* **DIRECTIONS**: For the entries below, report every line that includes the word "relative".

[Dataset items]

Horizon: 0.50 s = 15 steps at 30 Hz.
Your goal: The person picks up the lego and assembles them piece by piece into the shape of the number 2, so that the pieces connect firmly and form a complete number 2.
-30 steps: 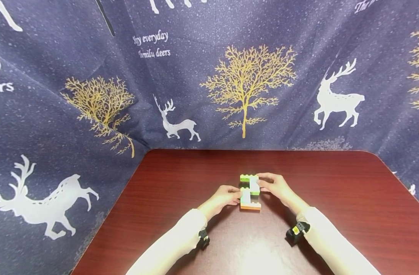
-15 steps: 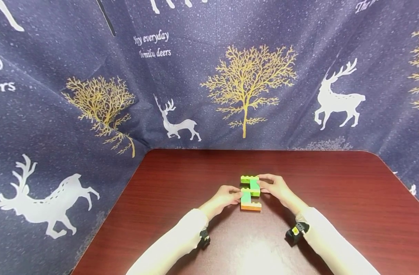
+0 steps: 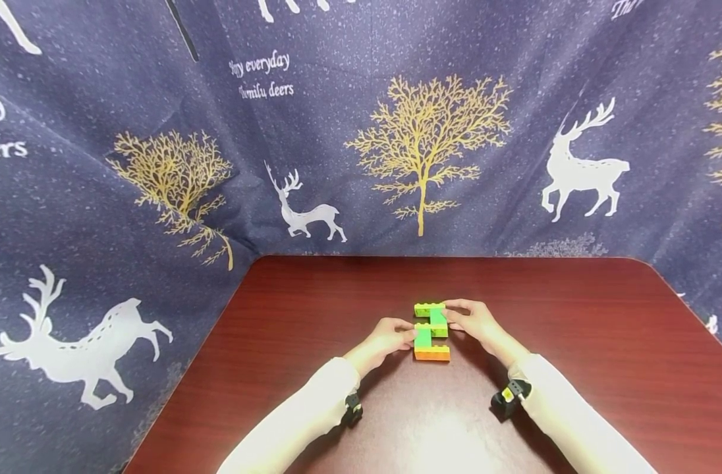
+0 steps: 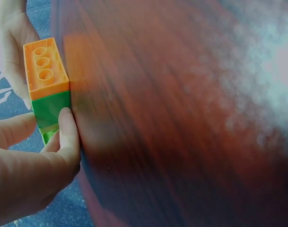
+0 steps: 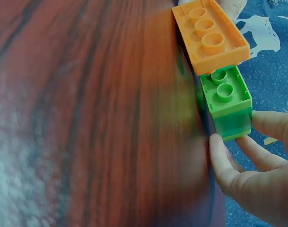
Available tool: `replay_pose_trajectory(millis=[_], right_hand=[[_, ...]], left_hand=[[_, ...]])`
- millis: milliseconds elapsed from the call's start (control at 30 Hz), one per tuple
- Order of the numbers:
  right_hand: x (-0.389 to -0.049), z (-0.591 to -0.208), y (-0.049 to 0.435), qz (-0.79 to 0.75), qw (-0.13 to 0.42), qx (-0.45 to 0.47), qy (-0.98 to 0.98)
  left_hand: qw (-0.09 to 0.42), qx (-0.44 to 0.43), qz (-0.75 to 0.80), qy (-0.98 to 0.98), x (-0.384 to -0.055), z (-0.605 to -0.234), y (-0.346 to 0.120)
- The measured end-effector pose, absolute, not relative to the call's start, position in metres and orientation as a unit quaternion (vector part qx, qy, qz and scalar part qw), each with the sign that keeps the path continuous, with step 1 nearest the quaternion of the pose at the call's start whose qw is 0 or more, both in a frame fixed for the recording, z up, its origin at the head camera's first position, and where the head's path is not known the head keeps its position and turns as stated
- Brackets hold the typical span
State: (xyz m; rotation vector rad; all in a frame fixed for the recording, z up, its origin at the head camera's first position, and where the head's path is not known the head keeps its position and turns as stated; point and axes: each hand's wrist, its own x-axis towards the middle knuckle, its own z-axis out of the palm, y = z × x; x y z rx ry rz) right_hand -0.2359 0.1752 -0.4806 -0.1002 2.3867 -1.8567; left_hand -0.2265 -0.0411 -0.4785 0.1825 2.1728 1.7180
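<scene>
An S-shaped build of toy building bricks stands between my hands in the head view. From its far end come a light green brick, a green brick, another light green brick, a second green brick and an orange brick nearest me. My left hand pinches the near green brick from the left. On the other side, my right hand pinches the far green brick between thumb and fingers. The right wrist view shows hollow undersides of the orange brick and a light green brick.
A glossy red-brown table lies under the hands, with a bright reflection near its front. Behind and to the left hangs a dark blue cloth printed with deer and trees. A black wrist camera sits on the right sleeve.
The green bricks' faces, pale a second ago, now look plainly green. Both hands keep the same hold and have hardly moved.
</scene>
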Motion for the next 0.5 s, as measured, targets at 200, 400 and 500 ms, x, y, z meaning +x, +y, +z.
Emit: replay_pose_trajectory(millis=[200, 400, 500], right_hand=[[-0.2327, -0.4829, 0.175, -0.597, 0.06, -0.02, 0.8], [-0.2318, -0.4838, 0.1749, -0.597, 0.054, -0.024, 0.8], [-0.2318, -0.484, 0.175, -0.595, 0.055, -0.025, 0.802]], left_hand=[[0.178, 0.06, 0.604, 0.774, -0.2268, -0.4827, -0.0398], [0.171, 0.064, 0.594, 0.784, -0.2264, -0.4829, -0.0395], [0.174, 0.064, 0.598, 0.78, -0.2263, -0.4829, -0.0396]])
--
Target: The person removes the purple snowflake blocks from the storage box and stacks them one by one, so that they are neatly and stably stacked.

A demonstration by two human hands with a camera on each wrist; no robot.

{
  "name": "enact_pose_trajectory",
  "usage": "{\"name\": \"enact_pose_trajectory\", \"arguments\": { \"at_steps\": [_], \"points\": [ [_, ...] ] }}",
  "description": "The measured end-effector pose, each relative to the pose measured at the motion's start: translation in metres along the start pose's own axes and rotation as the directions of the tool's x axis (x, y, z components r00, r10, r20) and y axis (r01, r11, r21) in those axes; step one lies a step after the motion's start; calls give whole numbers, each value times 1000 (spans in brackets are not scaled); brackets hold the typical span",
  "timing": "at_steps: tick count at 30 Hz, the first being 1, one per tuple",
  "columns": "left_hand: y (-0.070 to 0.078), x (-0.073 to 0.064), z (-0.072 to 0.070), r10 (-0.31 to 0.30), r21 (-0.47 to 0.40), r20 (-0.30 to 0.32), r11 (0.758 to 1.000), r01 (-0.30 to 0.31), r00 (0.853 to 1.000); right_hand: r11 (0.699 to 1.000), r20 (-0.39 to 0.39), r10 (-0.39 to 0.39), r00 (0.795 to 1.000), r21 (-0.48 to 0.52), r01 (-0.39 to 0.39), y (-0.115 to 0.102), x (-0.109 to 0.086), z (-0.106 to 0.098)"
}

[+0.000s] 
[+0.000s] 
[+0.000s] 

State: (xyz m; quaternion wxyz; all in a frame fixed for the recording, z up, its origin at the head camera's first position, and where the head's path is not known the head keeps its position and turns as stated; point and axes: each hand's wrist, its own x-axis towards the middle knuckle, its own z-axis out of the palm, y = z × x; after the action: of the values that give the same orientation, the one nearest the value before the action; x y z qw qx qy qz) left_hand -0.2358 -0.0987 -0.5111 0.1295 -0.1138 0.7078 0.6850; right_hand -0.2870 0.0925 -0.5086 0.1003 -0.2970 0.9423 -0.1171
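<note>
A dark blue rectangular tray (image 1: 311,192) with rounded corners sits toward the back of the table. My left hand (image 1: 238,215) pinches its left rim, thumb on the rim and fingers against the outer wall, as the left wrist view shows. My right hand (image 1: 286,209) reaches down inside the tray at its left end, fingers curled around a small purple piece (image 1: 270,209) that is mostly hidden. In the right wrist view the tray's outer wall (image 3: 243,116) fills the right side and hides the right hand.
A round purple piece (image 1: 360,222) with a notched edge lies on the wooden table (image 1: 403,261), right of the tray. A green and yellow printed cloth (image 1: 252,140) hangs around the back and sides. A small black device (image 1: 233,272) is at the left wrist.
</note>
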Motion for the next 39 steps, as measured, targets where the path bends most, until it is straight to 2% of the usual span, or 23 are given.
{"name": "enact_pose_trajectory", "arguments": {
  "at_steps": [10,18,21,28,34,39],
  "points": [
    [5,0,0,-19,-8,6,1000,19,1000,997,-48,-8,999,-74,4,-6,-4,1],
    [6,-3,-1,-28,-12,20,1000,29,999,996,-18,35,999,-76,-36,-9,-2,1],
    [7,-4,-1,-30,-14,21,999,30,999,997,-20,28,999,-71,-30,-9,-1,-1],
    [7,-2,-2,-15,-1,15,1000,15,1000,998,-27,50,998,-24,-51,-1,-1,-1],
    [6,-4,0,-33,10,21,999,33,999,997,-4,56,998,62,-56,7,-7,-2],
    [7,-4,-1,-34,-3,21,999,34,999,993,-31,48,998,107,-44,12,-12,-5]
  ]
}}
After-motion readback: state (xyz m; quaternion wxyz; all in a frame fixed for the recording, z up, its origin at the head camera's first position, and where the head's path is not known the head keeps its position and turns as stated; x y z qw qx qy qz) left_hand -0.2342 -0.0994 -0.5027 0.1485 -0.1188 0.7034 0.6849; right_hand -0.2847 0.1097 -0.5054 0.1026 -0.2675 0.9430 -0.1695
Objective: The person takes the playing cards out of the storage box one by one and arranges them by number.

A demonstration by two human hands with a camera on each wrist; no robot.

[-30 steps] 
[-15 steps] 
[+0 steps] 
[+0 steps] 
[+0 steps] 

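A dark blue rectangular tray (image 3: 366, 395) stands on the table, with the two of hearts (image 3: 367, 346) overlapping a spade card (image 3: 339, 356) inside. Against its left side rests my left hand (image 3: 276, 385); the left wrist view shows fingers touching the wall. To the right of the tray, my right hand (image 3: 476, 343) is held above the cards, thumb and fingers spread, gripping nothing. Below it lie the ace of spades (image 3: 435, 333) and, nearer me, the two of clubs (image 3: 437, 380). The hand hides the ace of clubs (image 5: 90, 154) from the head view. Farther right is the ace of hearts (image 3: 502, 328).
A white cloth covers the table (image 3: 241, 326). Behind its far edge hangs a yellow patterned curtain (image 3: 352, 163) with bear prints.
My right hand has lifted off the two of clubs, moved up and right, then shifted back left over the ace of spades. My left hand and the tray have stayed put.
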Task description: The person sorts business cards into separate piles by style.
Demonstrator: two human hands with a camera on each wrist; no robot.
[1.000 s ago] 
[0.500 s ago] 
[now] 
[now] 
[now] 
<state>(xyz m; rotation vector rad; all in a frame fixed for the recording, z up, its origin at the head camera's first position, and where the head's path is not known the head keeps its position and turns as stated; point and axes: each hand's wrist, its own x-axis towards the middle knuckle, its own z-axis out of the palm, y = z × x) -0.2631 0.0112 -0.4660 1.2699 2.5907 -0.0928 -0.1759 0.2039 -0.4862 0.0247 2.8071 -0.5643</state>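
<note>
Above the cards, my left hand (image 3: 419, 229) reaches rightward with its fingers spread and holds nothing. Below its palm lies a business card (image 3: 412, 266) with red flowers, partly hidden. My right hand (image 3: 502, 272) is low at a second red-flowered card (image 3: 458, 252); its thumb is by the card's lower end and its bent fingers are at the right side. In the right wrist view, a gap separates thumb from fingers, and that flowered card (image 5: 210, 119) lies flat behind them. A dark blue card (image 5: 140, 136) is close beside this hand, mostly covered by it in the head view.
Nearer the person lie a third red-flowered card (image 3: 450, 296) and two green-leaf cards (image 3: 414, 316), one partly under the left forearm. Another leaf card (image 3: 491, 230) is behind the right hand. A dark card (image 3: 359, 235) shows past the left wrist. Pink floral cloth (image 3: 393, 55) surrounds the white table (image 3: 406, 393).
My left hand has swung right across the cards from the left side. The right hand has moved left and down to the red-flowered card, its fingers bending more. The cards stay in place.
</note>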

* **RESPONSE TO THE EXERCISE**:
- The measured end-effector pose, absolute, not relative to the call's start, position in metres and orientation as a unit quaternion (vector part qx, qy, qz and scalar part qw), each with the sign that keeps the path continuous, with step 1 nearest the quaternion of the pose at the call's start whose qw is 0 or more, both in a frame fixed for the recording, z up, its origin at the head camera's first position, and where the head's path is not known the head keeps its position and turns as stated
  "description": "The measured end-effector pose, each relative to the pose measured at the motion's start: translation in metres along the start pose's own axes and rotation as the directions of the tool's x axis (x, y, z components r00, r10, r20) and y axis (r01, r11, r21) in those axes; step one lies a step after the motion's start; calls give whole numbers, each value times 1000 (spans in brackets are not scaled); brackets hold the typical span",

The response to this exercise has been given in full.